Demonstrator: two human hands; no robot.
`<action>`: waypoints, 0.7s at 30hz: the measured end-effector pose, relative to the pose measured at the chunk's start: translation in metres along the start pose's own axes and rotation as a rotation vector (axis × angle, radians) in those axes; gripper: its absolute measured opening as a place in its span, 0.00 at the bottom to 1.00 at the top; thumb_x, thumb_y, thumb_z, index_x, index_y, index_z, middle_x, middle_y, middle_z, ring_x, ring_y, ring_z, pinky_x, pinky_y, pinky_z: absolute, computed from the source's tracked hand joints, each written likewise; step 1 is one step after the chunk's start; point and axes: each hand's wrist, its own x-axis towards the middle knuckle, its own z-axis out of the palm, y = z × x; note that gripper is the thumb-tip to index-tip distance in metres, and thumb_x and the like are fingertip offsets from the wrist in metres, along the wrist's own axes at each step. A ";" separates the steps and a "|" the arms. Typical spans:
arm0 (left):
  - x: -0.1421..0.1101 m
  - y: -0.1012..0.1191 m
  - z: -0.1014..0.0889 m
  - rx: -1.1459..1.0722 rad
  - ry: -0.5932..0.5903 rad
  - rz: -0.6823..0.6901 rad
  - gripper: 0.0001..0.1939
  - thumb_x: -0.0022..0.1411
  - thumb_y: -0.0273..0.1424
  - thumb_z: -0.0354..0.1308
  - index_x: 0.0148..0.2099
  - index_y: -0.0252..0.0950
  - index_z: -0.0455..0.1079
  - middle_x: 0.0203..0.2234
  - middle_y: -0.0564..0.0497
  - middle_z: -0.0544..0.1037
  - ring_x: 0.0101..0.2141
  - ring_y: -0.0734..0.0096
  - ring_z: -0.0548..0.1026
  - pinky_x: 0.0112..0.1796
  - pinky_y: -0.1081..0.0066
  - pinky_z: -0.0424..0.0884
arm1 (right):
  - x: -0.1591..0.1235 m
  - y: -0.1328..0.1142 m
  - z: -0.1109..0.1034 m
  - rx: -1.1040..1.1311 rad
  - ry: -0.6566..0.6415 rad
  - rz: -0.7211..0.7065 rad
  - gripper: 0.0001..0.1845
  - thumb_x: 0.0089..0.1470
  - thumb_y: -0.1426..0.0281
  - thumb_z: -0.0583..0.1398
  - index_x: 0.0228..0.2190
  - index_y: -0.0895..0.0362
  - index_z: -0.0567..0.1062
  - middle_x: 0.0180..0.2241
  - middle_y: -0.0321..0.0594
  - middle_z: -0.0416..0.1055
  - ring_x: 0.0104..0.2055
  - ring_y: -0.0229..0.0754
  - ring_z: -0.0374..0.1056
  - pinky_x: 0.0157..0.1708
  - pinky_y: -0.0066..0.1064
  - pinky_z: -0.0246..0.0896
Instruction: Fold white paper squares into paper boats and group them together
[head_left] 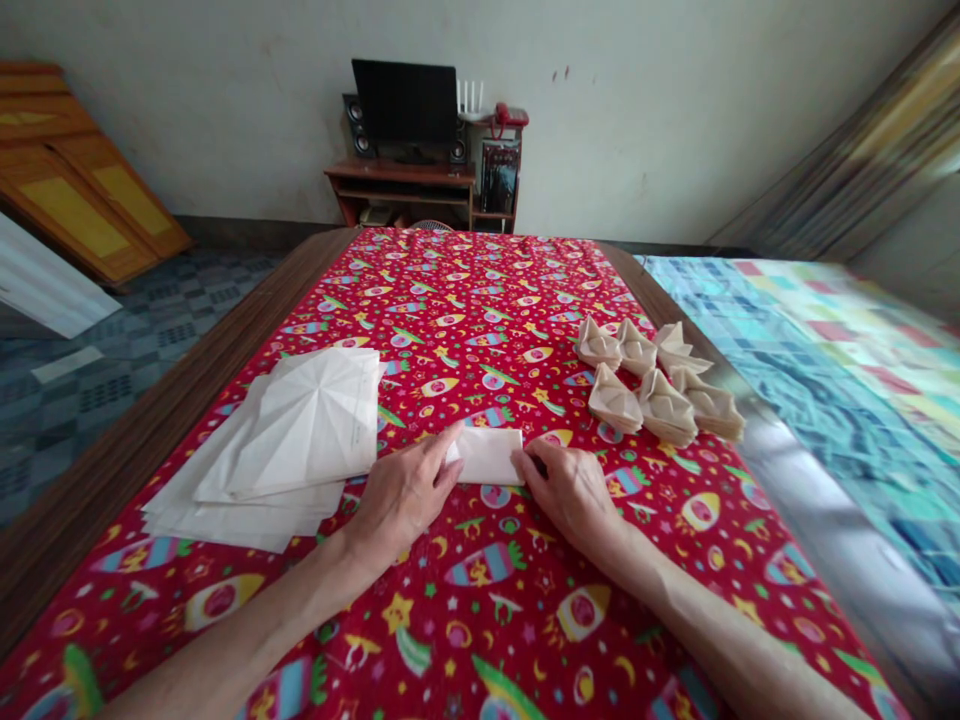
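A small folded white paper rectangle (491, 455) lies flat on the red patterned cloth (480, 330). My left hand (401, 495) presses its left edge with the fingertips. My right hand (570, 490) rests on its right edge, fingers curled down onto the paper. To the left lies a stack of creased white paper sheets (285, 440), close to my left hand. Several folded beige paper boats (656, 385) sit in a cluster to the upper right of my right hand.
The cloth covers a wooden table with a brown edge (142, 440) showing on the left. A bed with a colourful checked cover (832, 350) runs along the right. A desk with a monitor (405, 100) stands at the far wall.
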 end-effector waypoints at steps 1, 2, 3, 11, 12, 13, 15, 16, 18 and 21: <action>0.000 0.000 0.001 0.023 0.008 0.025 0.22 0.63 0.30 0.55 0.59 0.42 0.62 0.33 0.54 0.78 0.30 0.69 0.76 0.29 0.73 0.66 | 0.000 -0.001 -0.001 -0.023 -0.008 -0.002 0.16 0.60 0.64 0.53 0.24 0.56 0.71 0.21 0.37 0.71 0.22 0.36 0.66 0.24 0.27 0.44; 0.000 -0.001 0.001 0.041 0.014 0.044 0.21 0.63 0.30 0.55 0.58 0.42 0.63 0.35 0.53 0.78 0.32 0.69 0.76 0.30 0.73 0.67 | 0.001 -0.002 -0.001 -0.041 -0.018 -0.002 0.15 0.60 0.65 0.53 0.24 0.56 0.71 0.21 0.37 0.71 0.23 0.36 0.66 0.24 0.27 0.44; 0.000 -0.002 0.002 0.054 0.021 0.058 0.21 0.63 0.31 0.55 0.58 0.42 0.63 0.36 0.53 0.78 0.32 0.69 0.76 0.30 0.73 0.68 | 0.001 -0.003 -0.002 -0.057 -0.030 0.001 0.15 0.61 0.65 0.53 0.25 0.57 0.71 0.21 0.37 0.72 0.23 0.36 0.66 0.24 0.27 0.44; 0.005 -0.003 0.006 0.039 0.097 0.322 0.12 0.67 0.27 0.49 0.49 0.36 0.69 0.42 0.47 0.74 0.44 0.65 0.73 0.45 0.65 0.70 | 0.004 -0.008 -0.008 -0.132 -0.095 0.035 0.15 0.61 0.64 0.53 0.27 0.57 0.72 0.23 0.39 0.73 0.25 0.37 0.68 0.25 0.28 0.44; 0.005 -0.002 0.006 0.034 0.094 0.376 0.12 0.67 0.26 0.48 0.49 0.36 0.69 0.45 0.47 0.74 0.48 0.64 0.71 0.50 0.62 0.68 | 0.004 -0.009 -0.008 -0.135 -0.100 0.040 0.15 0.61 0.65 0.53 0.27 0.57 0.72 0.23 0.39 0.73 0.25 0.37 0.69 0.25 0.28 0.44; 0.005 -0.001 0.005 0.038 0.084 0.418 0.13 0.67 0.25 0.47 0.50 0.36 0.69 0.49 0.47 0.73 0.52 0.63 0.69 0.54 0.59 0.64 | 0.004 -0.009 -0.008 -0.135 -0.102 0.042 0.15 0.61 0.64 0.53 0.27 0.57 0.72 0.23 0.39 0.73 0.26 0.37 0.69 0.25 0.28 0.44; 0.003 0.003 0.003 0.077 0.057 0.450 0.14 0.67 0.24 0.46 0.51 0.36 0.68 0.54 0.47 0.70 0.58 0.60 0.62 0.59 0.52 0.55 | 0.004 -0.009 -0.008 -0.134 -0.100 0.038 0.15 0.61 0.64 0.53 0.26 0.57 0.72 0.23 0.39 0.73 0.25 0.37 0.68 0.25 0.28 0.44; 0.001 0.005 0.002 0.104 0.050 0.442 0.15 0.67 0.24 0.46 0.52 0.36 0.68 0.56 0.47 0.68 0.60 0.58 0.59 0.60 0.48 0.50 | 0.004 -0.009 -0.008 -0.134 -0.096 0.036 0.16 0.61 0.64 0.53 0.26 0.57 0.72 0.23 0.39 0.73 0.25 0.37 0.68 0.25 0.28 0.44; -0.001 0.010 -0.002 0.148 0.048 0.412 0.16 0.67 0.26 0.46 0.54 0.37 0.67 0.60 0.47 0.63 0.63 0.54 0.53 0.61 0.43 0.45 | 0.004 -0.009 -0.007 -0.135 -0.086 0.035 0.16 0.61 0.64 0.53 0.25 0.57 0.71 0.22 0.38 0.73 0.24 0.37 0.68 0.25 0.28 0.43; -0.002 0.013 -0.005 0.176 0.036 0.399 0.17 0.67 0.27 0.46 0.56 0.38 0.66 0.63 0.48 0.56 0.64 0.53 0.48 0.60 0.41 0.44 | 0.004 -0.009 -0.007 -0.133 -0.072 0.029 0.16 0.61 0.64 0.53 0.25 0.57 0.71 0.22 0.38 0.72 0.24 0.36 0.67 0.24 0.27 0.43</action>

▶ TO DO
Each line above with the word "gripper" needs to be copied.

▶ ANSWER TO THIS EXERCISE
`<action>`: waypoints, 0.7s at 30hz: the measured end-effector pose, relative to the pose measured at the chunk's start: translation in metres along the start pose's own axes and rotation as a rotation vector (axis × angle, radians) in those axes; gripper: its absolute measured opening as a place in its span, 0.00 at the bottom to 1.00 at the top; thumb_x, thumb_y, thumb_z, index_x, index_y, index_z, middle_x, middle_y, middle_z, ring_x, ring_y, ring_z, pinky_x, pinky_y, pinky_z: absolute, computed from the source's tracked hand joints, each written likewise; step 1 is one step after the chunk's start; point and axes: each hand's wrist, its own x-axis towards the middle knuckle, its own z-axis out of the palm, y = z × x; note that gripper is the thumb-tip to index-tip distance in metres, and thumb_x and the like are fingertip offsets from the wrist in metres, along the wrist's own axes at each step. A ";" separates the steps and a "|" the arms. Typical spans:
  - gripper: 0.0001..0.1939
  - gripper: 0.0001..0.1845

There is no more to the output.